Line shift, line asymmetry, and the 6Li/7Li isotopic ratio determination

TL;DR

This study investigates how convective asymmetries in stellar atmospheres affect the measurement of lithium isotopic ratios, revealing that previous estimates of 6Li may be overestimated due to line asymmetry effects.

Contribution

It introduces two methods to assess convection-related line asymmetries and demonstrates their impact on 6Li/7Li ratio determinations in halo stars.

Findings

Convective asymmetries can mimic 6Li signals in stellar spectra.

Previous 6Li/7Li measurements may be overestimated due to line asymmetries.
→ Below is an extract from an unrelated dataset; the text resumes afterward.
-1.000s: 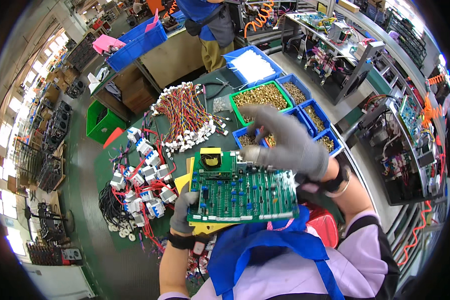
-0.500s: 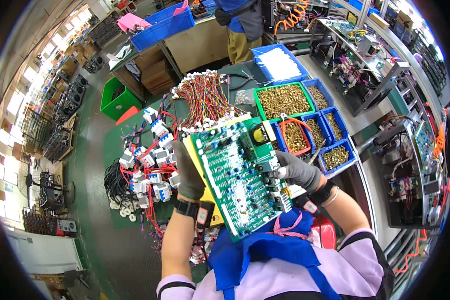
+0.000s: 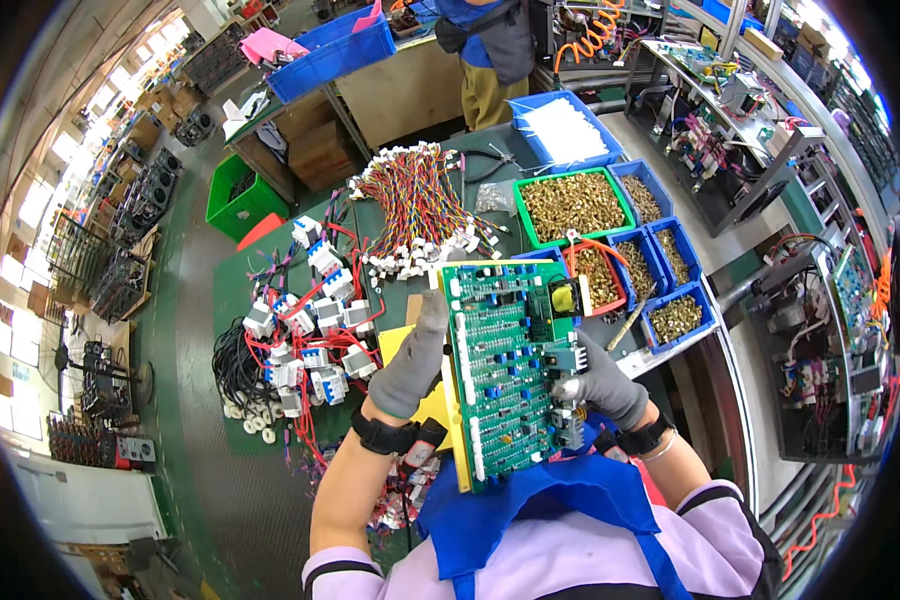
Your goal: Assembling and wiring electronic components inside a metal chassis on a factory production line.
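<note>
Held up before my chest is a green circuit board (image 3: pixel 505 395) with a yellow plate (image 3: pixel 455 385) behind it. White connectors line its left edge; a yellow-wound transformer (image 3: pixel 564 297) sits at its upper right. My left hand (image 3: pixel 416 358), in a grey glove, grips the left edge, thumb up along it and fingers hidden behind. On the right edge, my gloved right hand (image 3: pixel 606 385) holds the board beside its black and grey heat-sink parts. Another yellow piece (image 3: pixel 395 343) shows beyond my left hand, on the table.
A bundle of multicoloured wires (image 3: pixel 420 200) lies ahead. White breakers with red wires (image 3: pixel 315 320) and coiled black cable (image 3: pixel 238 365) are at left. Bins of brass fasteners (image 3: pixel 575 205) stand at right, behind them a blue bin of white strips (image 3: pixel 565 130). A person (image 3: pixel 485 60) stands beyond.
The board has turned more upright and shifted slightly right and down. My left hand has moved right with its edge, and more of the yellow piece behind it shows.
</note>
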`<state>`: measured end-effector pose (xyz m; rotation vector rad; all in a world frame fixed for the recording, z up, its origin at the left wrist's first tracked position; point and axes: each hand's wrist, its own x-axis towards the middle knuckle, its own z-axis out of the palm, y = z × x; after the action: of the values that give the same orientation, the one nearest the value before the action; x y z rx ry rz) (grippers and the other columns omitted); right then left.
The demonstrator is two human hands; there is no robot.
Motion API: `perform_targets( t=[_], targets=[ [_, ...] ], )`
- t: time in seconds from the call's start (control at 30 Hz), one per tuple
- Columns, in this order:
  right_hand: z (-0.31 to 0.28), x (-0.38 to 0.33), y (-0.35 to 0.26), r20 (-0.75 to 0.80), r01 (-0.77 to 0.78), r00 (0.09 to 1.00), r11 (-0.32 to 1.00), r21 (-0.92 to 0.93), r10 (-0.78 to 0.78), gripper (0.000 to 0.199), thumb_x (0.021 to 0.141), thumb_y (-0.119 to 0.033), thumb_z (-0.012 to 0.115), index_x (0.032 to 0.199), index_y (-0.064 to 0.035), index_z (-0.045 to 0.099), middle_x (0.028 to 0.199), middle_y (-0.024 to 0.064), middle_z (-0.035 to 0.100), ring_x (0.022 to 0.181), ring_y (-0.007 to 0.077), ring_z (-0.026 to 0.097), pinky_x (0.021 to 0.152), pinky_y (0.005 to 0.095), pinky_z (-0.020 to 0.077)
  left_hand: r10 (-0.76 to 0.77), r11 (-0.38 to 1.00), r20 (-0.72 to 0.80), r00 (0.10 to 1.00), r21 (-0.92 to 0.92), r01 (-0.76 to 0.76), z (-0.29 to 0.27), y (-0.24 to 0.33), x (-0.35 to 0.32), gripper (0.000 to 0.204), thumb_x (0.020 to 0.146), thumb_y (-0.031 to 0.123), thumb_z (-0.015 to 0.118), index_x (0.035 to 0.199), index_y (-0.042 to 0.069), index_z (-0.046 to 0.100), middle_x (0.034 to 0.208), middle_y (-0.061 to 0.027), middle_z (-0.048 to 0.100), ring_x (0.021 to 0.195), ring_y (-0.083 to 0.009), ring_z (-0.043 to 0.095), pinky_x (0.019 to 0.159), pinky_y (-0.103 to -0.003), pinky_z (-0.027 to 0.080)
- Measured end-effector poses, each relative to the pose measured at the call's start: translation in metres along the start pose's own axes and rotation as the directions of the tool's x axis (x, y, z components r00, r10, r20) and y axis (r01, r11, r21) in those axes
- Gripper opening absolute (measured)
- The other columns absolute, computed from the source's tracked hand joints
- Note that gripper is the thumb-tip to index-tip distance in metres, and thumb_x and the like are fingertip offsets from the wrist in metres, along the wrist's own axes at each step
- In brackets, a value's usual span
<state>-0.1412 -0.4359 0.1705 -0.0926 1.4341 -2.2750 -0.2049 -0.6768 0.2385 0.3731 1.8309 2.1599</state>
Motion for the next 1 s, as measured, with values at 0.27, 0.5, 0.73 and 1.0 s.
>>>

A systematic reappraisal of 6Li abundances in halo stars is necessary.

Abstract

Context: Line asymmetries are generated by convective Doppler shifts in stellar atmospheres, especially in metal-poor stars, where convective motions penetrate to higher atmospheric levels. Such asymmetries are usually neglected in abundance analyses. The determination of the 6Li/7Li isotopic ratio is prone to suffering from such asymmetries, as the contribution of 6Li is a slight blending reinforcement of the red wing of each component of the corresponding 7Li line, with respect to its blue wing. Aims: The present paper studies the halo star HD 74000 and estimates the impact of convection-related asymmetries on the Li isotopic ratio determination. Method: Two methods are used to meet this aim. The first, which is purely empirical, consists in deriving a template profile from another element that can be assumed to originate in the same stellar atmospheric layers as Li I, producing absorption lines of approximately the same equivalent width as individual components of the 7Li I resonance line. The second method consists in conducting the abundance analysis based on NLTE line formation in a 3D hydrodynamical model atmosphere, taking into account the effects of photospheric convection. Results: The results of the first method show that the convective asymmetry generates an excess absorption in the red wing of the 7Li absorption feature that mimics the presence of 6Li at a level comparable to the hitherto published values. This opens the possibility that only an upper limit on 6Li/7Li has thus far been derived. The second method confirms these findings. Conclusions: From this work, it appears that a systematic reappraisal of former determinations of 6Li abundances in halo stars is warranted.